▶ **Problem to work on**:
For the data that follows, return each line unchanged and drop the pictures.

▶ **Input records**:
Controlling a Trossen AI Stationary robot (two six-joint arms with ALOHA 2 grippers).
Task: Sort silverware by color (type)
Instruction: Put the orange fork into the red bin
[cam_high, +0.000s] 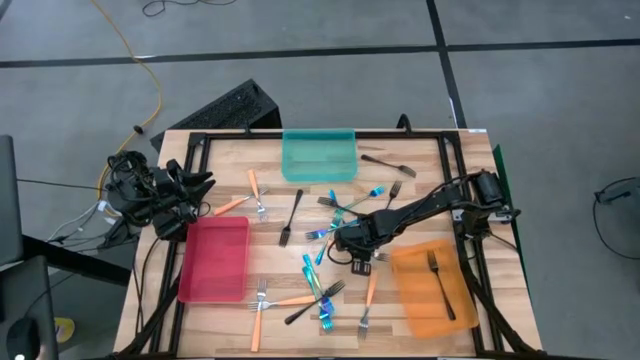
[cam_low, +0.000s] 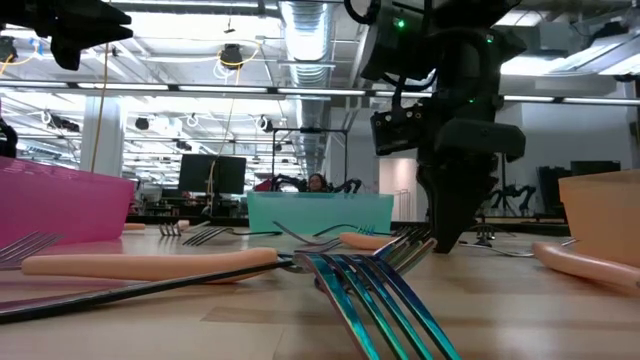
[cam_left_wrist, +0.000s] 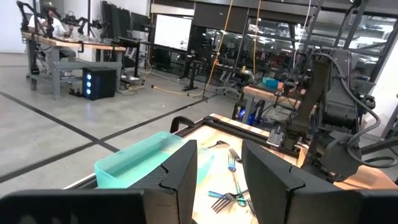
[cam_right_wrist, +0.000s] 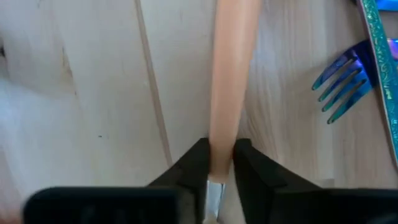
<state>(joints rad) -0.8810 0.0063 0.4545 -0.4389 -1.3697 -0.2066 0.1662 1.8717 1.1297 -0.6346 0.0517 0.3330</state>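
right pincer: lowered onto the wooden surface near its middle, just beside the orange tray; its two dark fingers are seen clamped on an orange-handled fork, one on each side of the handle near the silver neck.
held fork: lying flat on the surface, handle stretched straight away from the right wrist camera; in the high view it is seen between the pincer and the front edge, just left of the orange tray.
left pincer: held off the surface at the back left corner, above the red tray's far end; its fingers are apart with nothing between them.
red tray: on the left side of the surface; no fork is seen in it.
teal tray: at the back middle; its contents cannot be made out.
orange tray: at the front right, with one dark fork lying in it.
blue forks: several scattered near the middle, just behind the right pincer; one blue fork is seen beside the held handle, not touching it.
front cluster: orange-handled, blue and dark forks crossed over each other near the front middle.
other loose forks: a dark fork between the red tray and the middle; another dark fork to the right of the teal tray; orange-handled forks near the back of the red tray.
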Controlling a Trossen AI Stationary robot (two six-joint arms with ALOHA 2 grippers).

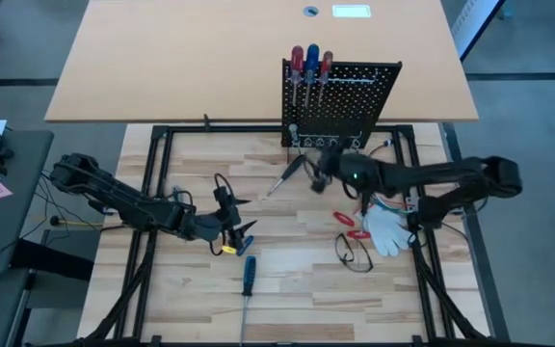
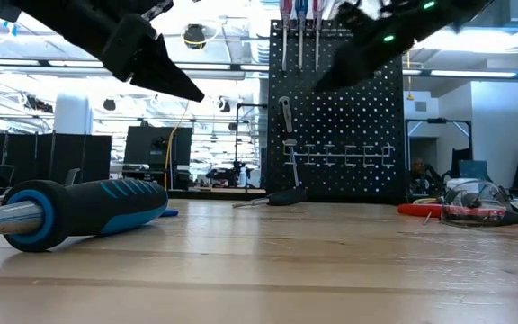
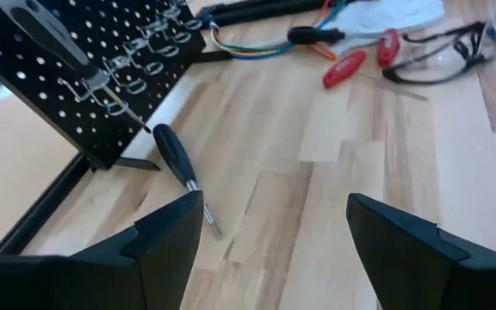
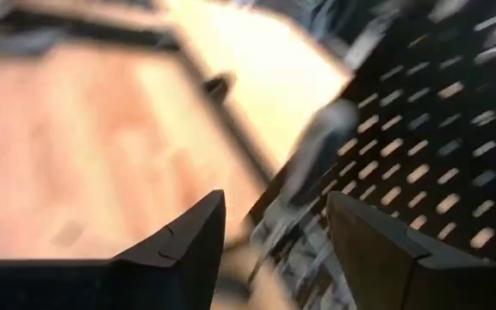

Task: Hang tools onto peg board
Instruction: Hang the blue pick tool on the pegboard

▶ **Exercise answer**:
Controlling a Trossen AI Stationary robot (two six-joint arms with ALOHA 2 grippers).
Task: Sort silverware by color (type)
Instruction: Put the orange fork into the red bin
[cam_high, +0.000s] 
[cam_low, +0.000s] 
[cam_left_wrist, +0.000s] 
[cam_right_wrist, +0.000s] 
<state>(joints rad) -0.8810 0.0063 0.4545 -0.4389 -1.3697 -0.2066 0.1662 1.8717 1.1297 -0.6346 0.0517 0.3330</state>
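right pincer: lowered onto the wooden surface near its middle, just beside the orange tray; its two dark fingers are seen clamped on an orange-handled fork, one on each side of the handle near the silver neck.
held fork: lying flat on the surface, handle stretched straight away from the right wrist camera; in the high view it is seen between the pincer and the front edge, just left of the orange tray.
left pincer: held off the surface at the back left corner, above the red tray's far end; its fingers are apart with nothing between them.
red tray: on the left side of the surface; no fork is seen in it.
teal tray: at the back middle; its contents cannot be made out.
orange tray: at the front right, with one dark fork lying in it.
blue forks: several scattered near the middle, just behind the right pincer; one blue fork is seen beside the held handle, not touching it.
front cluster: orange-handled, blue and dark forks crossed over each other near the front middle.
other loose forks: a dark fork between the red tray and the middle; another dark fork to the right of the teal tray; orange-handled forks near the back of the red tray.
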Controlling a Trossen AI Stationary robot (two six-joint arms with ALOHA 2 grippers).


Task: Hang tools onto peg board
Instruction: Hang the blue pick tool on the pegboard

The output returned above is complete.